A gator loss has the ability to take a healthy vibrant youth and descend her into a state of immunocompromised vulnerability. Defenses fail, and sudden blasts of sentiment, as if mimicking Trent Richardson, come rushing into one’s consciousness .
And at what point did I realize that my internal walls of stoicism had been breached?
Well, it was sometime after I took the potent combination of Ben Gibbard + Benadryl in hopes of lulling myself into a despondent coma, and yet some time before the coma actually arrived, when I realized the depths of my susceptibility.
I believe the message I typed out was something along the lines of “There is nothing like a gator loss to ‘bama to make me realize how much I miss you.” My finger hovered over ‘send’ for a solid minute. And then, in a heroic act of self-preservation and vanity, I deleted it.

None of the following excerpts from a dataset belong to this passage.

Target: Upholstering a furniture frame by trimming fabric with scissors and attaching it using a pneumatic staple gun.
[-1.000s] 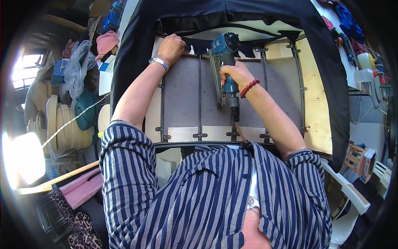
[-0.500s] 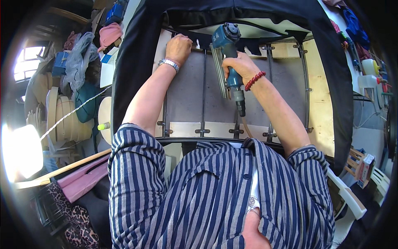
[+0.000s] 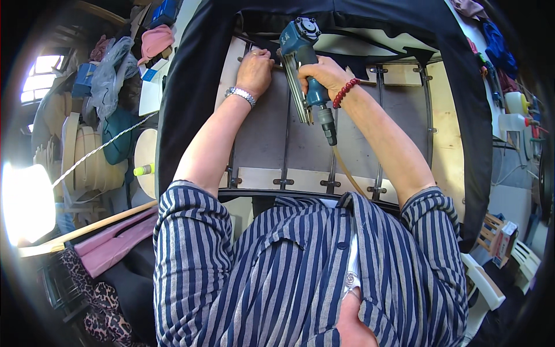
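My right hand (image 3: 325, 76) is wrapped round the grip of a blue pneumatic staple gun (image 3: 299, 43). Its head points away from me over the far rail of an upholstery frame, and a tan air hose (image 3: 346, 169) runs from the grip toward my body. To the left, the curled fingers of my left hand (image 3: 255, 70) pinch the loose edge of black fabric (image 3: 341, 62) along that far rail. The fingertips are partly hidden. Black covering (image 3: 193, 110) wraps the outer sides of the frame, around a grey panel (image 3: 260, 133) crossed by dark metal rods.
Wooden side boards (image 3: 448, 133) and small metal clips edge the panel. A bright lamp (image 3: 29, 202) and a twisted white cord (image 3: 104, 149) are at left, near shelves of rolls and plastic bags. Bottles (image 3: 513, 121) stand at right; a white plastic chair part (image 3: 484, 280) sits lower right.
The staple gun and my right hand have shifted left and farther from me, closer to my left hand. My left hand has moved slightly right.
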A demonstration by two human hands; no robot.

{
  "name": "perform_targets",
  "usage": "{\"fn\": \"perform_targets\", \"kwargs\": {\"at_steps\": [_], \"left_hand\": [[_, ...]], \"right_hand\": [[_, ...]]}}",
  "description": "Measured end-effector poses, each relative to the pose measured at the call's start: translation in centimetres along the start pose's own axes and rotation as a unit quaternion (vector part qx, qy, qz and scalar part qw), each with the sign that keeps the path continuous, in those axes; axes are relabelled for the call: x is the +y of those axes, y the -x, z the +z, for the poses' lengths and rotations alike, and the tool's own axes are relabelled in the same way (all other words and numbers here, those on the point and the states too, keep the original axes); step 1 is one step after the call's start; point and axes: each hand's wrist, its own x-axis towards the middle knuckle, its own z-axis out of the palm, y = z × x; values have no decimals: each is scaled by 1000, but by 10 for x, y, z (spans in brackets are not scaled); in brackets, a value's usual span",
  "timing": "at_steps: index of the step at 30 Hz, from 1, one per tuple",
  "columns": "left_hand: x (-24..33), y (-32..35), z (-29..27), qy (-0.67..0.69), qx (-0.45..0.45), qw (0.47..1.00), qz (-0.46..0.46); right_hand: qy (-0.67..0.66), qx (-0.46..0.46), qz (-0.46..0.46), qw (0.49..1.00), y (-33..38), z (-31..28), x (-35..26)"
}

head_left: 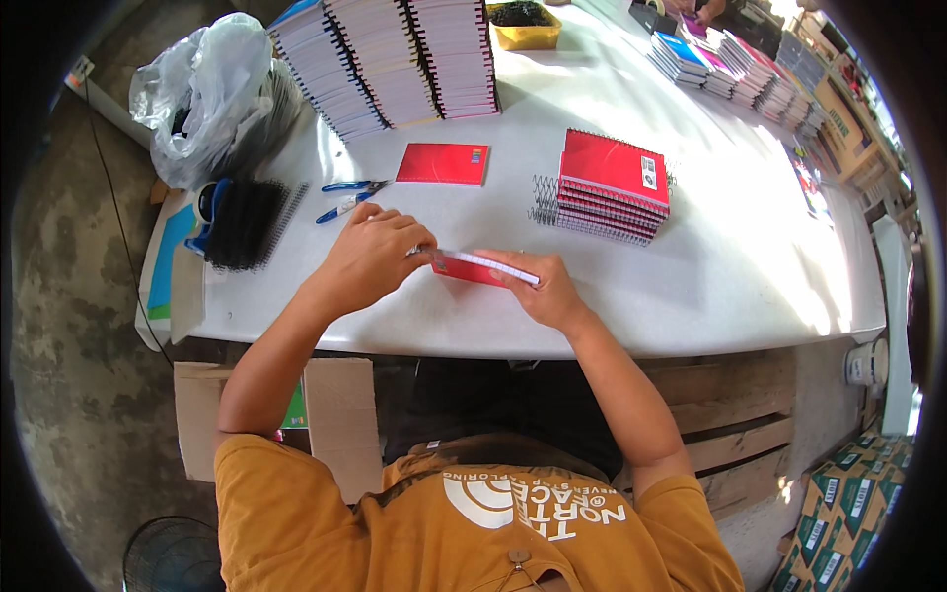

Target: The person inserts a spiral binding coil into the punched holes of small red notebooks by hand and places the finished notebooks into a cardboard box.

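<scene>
Held edge-on above the near part of the table is a red notebook [469, 269] with a white page block. Its right end is gripped by my right hand [545, 286], thumb on one side and fingers on the other. At the notebook's left end my left hand [380, 252] is closed in a pinch; what lies between its fingertips is too small to make out. Just beyond lie a red cover sheet [442, 164], blue-handled pliers [355, 185] and a blue-and-white pen-like tool [341, 209]. A pile of red spiral notebooks [614, 168] stands to the right, wire coils sticking out.
Tall stacks of spiral-bound books [395, 69] stand at the back, beside a yellow tub [526, 32]. Black binding coils [247, 225] and a plastic bag [202, 99] sit at the left. More books [740, 69] are far right. A cardboard box [340, 419] is below the table edge.
</scene>
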Motion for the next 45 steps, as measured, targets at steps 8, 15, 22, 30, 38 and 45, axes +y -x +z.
{"fn": "perform_targets", "kwargs": {"at_steps": [8, 15, 22, 30, 38, 45], "left_hand": [[10, 41, 122, -140, 291, 946, 2], [-1, 32, 105, -162, 487, 857, -31], [16, 34, 75, -102, 556, 824, -40], [0, -6, 59, -153, 366, 905, -155], [-36, -37, -5, 11, 280, 945, -171], [-11, -11, 26, 235, 118, 952, -155]], "right_hand": [[-19, 51, 17, 998, 16, 32, -21], [27, 12, -57, 998, 31, 47, -34], [35, 22, -59, 997, 40, 46, -38], [308, -67, -310, 897, 15, 57, -73], [83, -40, -94, 991, 12, 47, -53], [-126, 36, 115, 985, 16, 20, -13]]}}
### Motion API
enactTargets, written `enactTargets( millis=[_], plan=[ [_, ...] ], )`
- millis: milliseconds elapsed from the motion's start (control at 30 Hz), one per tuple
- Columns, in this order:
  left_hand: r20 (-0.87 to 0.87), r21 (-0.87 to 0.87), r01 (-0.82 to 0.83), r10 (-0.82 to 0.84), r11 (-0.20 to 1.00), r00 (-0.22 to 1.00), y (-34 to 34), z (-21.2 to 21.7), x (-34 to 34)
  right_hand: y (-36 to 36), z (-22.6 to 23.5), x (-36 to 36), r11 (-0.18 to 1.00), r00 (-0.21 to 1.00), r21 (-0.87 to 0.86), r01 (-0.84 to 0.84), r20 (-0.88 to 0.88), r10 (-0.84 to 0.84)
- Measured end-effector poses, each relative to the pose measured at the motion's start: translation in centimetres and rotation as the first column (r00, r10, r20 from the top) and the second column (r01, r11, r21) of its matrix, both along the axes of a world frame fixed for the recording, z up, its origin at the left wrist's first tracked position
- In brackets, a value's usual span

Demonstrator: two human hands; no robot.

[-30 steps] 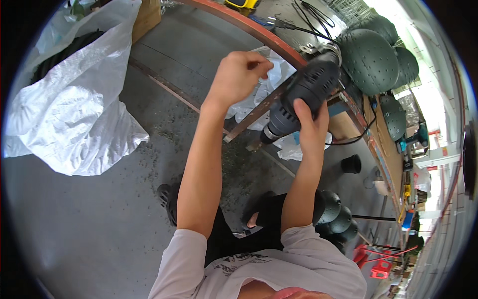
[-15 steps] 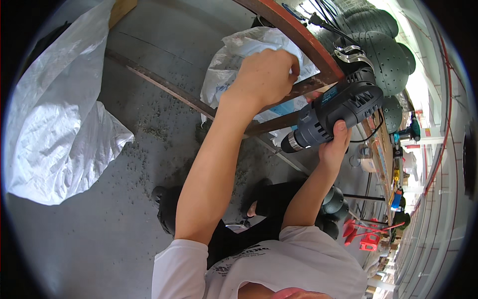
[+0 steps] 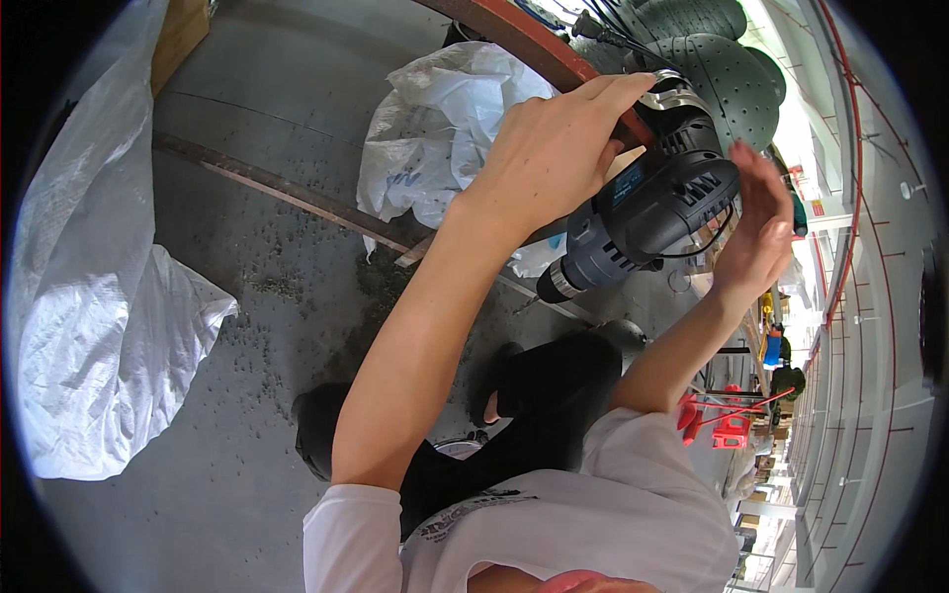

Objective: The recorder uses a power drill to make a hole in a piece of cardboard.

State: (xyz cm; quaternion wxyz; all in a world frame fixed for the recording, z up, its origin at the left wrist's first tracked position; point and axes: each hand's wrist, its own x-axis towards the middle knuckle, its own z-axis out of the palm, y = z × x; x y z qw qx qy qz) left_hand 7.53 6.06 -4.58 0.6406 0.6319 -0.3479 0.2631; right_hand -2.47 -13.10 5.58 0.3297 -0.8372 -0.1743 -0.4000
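A black and dark grey power drill (image 3: 660, 203) is fixed at the corner of a rusty red-brown metal frame (image 3: 524, 35), its chuck and thin bit facing down and left. Beside its upper end sits a silver metal clamp (image 3: 677, 97). My left hand (image 3: 554, 148) lies over the frame's edge, fingers stretched toward the clamp, thumb apart; its palm is hidden. Off to the drill's right, my right hand (image 3: 759, 232) is raised away from it, fingers apart and partly blurred, with nothing seen in it. Dark green perforated domes (image 3: 727, 84) sit beyond the clamp.
Below the frame a white woven sack (image 3: 445, 109) stands open. A large white sack (image 3: 109, 366) hangs at the left. Dark bits litter the grey floor (image 3: 237, 415) near a low metal bar (image 3: 287, 195). Red stools (image 3: 730, 431) stand at the right.
My right hand has let go of the drill body and moved right. My left hand has opened from a curled grip and reached right toward the clamp. The view has shifted slightly.
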Motion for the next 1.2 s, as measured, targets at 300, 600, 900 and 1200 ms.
enactTargets(
  millis=[300, 600, 900, 1200],
  plan=[
    [-0.018, -0.062, -0.053, 0.052, 0.997, 0.998, -1.6, -0.7, 1.1, -1.0, 5.1, 8.1, 0.841, 0.882, -0.395, -0.369, -0.433, 0.184],
    [0.178, -0.152, -0.253, 0.278, 0.955, 0.944, -3.1, -1.9, 3.0, 2.5, 2.6, 9.7, 0.851, 0.829, -0.158, -0.502, -0.367, 0.421],
    [0.197, -0.088, -0.297, 0.309, 0.951, 0.93, -2.2, -2.0, 3.1, 2.0, 3.0, 10.8, 0.797, 0.828, -0.306, -0.521, -0.411, 0.383],
    [0.227, -0.136, -0.235, 0.261, 0.962, 0.938, -2.8, -1.2, 3.2, 1.2, 5.1, 11.2, 0.739, 0.81, -0.409, -0.535, -0.497, 0.312]
  ],
)
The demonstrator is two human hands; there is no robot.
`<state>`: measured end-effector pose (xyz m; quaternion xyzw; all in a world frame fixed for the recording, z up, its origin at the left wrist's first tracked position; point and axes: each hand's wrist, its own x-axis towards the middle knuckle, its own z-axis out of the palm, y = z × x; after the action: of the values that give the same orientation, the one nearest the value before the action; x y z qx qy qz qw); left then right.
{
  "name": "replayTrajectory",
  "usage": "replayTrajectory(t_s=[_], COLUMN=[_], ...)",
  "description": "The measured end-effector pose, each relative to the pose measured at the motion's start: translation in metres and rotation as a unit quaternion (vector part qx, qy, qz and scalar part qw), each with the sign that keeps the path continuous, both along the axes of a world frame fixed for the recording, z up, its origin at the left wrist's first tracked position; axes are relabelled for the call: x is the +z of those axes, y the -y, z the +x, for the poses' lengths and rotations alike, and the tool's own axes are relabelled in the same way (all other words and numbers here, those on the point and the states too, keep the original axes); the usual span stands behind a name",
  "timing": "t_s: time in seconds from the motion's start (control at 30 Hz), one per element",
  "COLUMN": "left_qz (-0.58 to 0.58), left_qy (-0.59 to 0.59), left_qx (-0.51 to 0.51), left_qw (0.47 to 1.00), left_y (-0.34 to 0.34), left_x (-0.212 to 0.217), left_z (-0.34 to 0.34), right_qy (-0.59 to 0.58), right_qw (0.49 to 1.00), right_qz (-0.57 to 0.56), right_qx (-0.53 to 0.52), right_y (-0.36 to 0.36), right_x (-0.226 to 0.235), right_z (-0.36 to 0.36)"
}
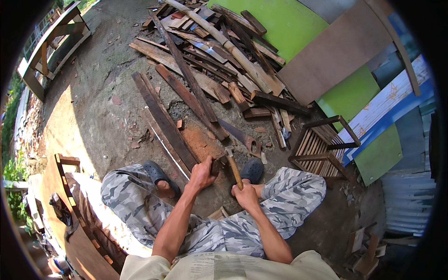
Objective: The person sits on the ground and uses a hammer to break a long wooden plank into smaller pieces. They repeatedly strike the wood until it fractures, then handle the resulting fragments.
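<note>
My left hand (202,174) is closed around a short dark wooden block (216,167), at the near end of the long dark planks (164,122) lying on the ground. Its fingers are partly hidden behind the hand and block. Just to the right, my right hand (246,197) grips a hammer (234,169) low on its wooden handle, with the metal head up and close to the block. Beyond the hammer lies a handsaw (240,137), its wooden grip toward the right. Orange-brown sawdust (198,141) is spread between planks and saw.
A large heap of scrap timber (219,51) stretches away ahead. A slatted wooden frame (322,147) stands at the right, near leaning green panels (380,156). At the far left is a wooden bench (51,44); a brown board (70,224) lies at the near left.
</note>
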<state>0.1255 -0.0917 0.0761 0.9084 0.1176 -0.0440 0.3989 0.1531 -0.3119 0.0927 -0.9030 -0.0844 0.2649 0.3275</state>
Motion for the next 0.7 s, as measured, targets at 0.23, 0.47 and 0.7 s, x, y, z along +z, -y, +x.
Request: replayTrajectory(t_s=[0.23,0.47,0.7], left_qz=[0.012,-0.006,0.022], left_qy=[0.02,0.011,0.005], left_qx=[0.032,0.015,0.041], left_qw=[0.999,1.0,0.999], left_y=[-0.013,-0.004,-0.007], left_x=[-0.003,0.002,0.0], left_z=[0.007,0.013,0.011], right_qy=[0.027,0.038,0.019], right_qw=[0.965,0.998,0.97], right_qz=[0.221,0.045,0.233], right_qx=[-0.139,0.002,-0.061], right_y=[-0.02,0.0,-0.012], right_x=[0.11,0.03,0.1], right_z=[0.002,-0.008,0.001])
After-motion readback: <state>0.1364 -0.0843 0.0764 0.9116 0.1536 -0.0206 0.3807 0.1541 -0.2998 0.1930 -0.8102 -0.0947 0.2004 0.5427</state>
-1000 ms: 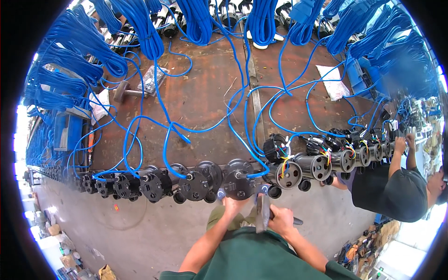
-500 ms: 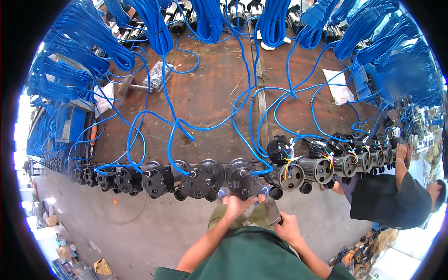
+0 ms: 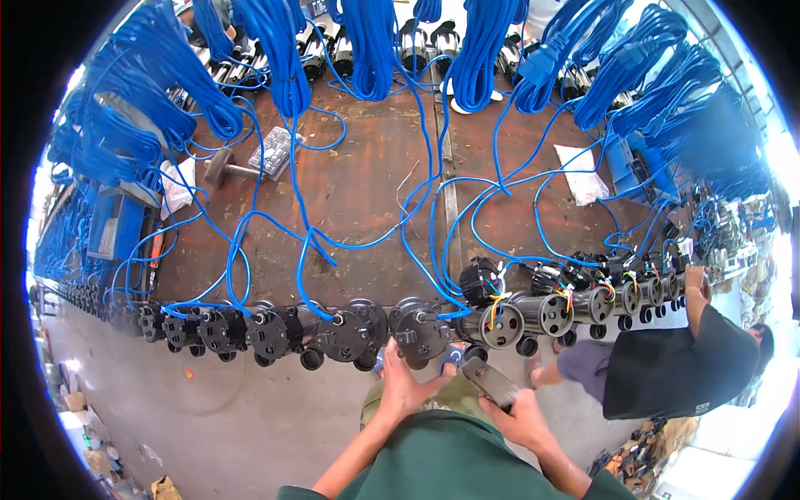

And to whom was I texting this heartfelt message?
Chris Rainey? Though that might make sense, I think he’s actually legally not allowed to text these days...
Maurkice Pouncy? I mean, really? What would have been so hard about turning to Mike one day and being like “ok bro, today I’ll let YOU snap the ball in case you end up the center for the gators after I leave for the NFL following an episode of questionably inappropriate interactions with an agent.”
Tim Tebow? I’m pretty sure the judge told me the restraining order applied to any and all forms of communication.
No.. it was, sadly enough, to my ex-boyfriend.
Ex-boyfriend who had just broke up with me .... over G-chat.
And THIS, my dear friends, is what such a gator loss brought me to. Doped up on antihistamines and drowning in a crimson wave of effusive desperation, my pining self nearly professed my loneliness to a guy who rejected me... in an instant message.
And so, my dear gators, I sincerely beseech you, WIN. Not for that glory of domination, nor that pride of defiant victory. No, not for these things, but for something much greater. Win not because the world expects you to, but because somewhere, a girl sits grasping onto the last vestiges of her self-worth and dignity, the threadbare shreds of which seem unlikely to withstand the emotional tumult of another loss.
But if you do lose, can you at least be sure to not tell me over Gchat.